▶ **Work item**
Transcribed word for word, the lines below from the one with "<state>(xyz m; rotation" through the last line of the records form the answer; no picture is to be included.

[Records drawn from a dataset]
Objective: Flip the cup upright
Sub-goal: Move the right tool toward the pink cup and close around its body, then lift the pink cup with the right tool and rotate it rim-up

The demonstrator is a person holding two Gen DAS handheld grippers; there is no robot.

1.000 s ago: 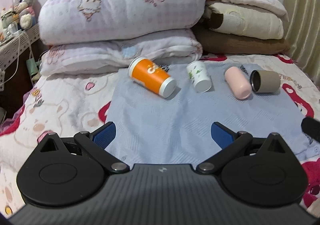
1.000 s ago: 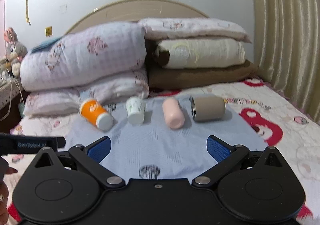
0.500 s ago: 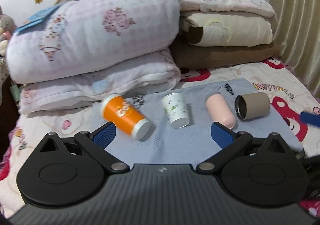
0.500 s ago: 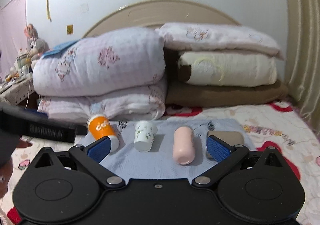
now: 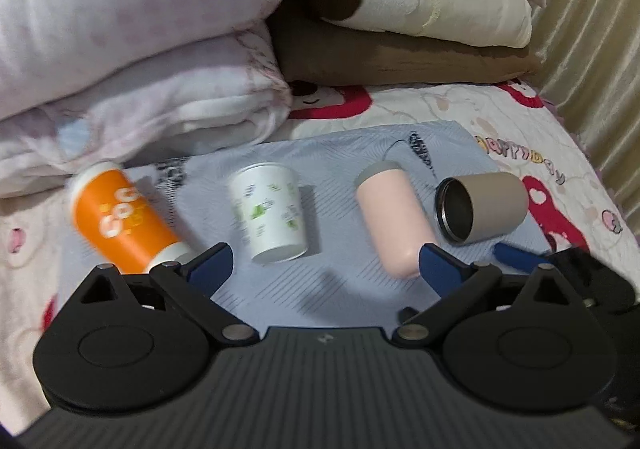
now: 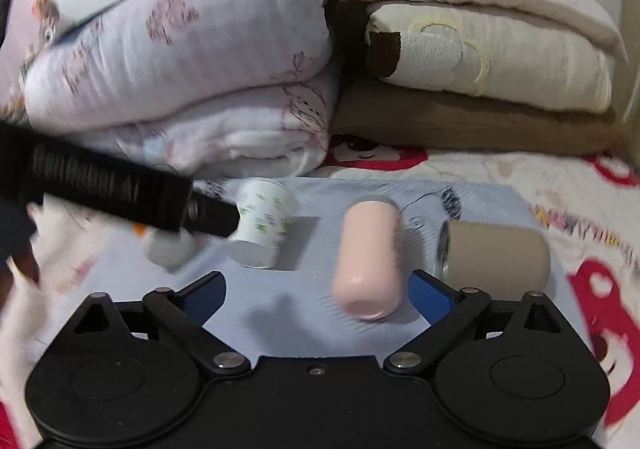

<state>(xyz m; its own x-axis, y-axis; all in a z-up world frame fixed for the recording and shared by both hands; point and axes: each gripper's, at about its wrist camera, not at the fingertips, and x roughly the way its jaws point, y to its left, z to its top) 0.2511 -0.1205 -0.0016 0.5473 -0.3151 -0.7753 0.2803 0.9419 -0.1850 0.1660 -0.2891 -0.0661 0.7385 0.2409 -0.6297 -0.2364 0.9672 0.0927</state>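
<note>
Left gripper (image 5: 324, 269) wide open, empty; white cup (image 5: 270, 219) on side just ahead, between fingers. Right gripper (image 6: 316, 295) wide open, empty; pink cup (image 6: 370, 261) lying ahead. Both likely lining up grasps.

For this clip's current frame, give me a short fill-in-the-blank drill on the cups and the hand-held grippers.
1. All four cups lie on their ____ on the blue cloth.
2. The orange cup is the ____most in the left wrist view.
3. The left hand-held gripper has its jaws ____.
4. The beige cup shows a ____ interior.

Missing words: sides; left; open; metal
</note>
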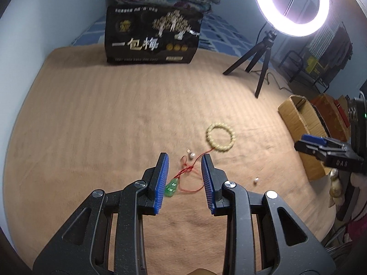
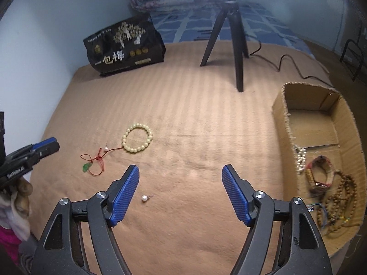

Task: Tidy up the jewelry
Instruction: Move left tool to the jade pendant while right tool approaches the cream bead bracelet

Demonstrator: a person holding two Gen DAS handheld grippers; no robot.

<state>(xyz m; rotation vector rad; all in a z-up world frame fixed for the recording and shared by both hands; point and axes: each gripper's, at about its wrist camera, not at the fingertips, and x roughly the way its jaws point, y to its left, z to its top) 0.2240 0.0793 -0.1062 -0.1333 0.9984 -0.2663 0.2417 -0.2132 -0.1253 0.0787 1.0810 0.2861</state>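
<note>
Tan blanket (image 2: 183, 119) holds a cream beaded bracelet (image 2: 137, 138) lying round.

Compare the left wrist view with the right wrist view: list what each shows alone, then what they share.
Left wrist only: the lit ring light on top of the tripod, and the left gripper close up, jaws open around the red cord necklace with its green pendant.

Right wrist only: the inside of the cardboard box, holding a wooden bead string and a watch.

Both: the cream bead bracelet, the loose pearl earring, the black snack bag, the tan blanket.
</note>
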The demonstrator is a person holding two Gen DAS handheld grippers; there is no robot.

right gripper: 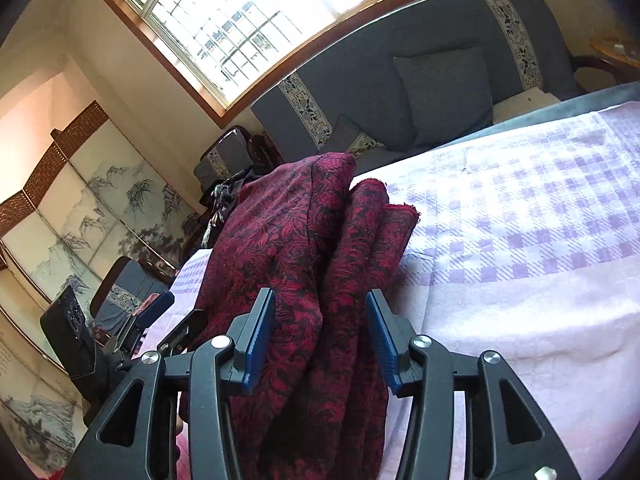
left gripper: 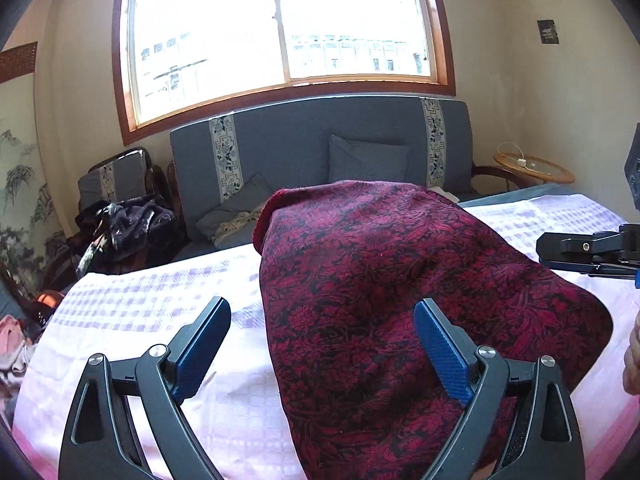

▶ **Your response**
<state>(xyz m; rotation vector rad; all in a z-up world frame fixed for the recording and shared by both hands; point and axes: each gripper's, at about its wrist camera, not at the fingertips, and x roughly the way its jaws point, y to its left, z to its top) 0.2240 0.0793 -0.1062 -0.1333 0.9984 -0.2663 0.2417 -0.2132 -0.1253 0.0787 1.0810 0.2861</state>
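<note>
Tan blanket (image 2: 183, 119) holds a cream beaded bracelet (image 2: 137, 138) lying round.

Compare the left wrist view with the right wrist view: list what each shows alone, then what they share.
Left wrist only: the lit ring light on top of the tripod, and the left gripper close up, jaws open around the red cord necklace with its green pendant.

Right wrist only: the inside of the cardboard box, holding a wooden bead string and a watch.

Both: the cream bead bracelet, the loose pearl earring, the black snack bag, the tan blanket.
</note>
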The demonstrator is a person holding two Gen DAS handheld grippers; there is no robot.

right gripper: 
left gripper: 

Here the answer is complete.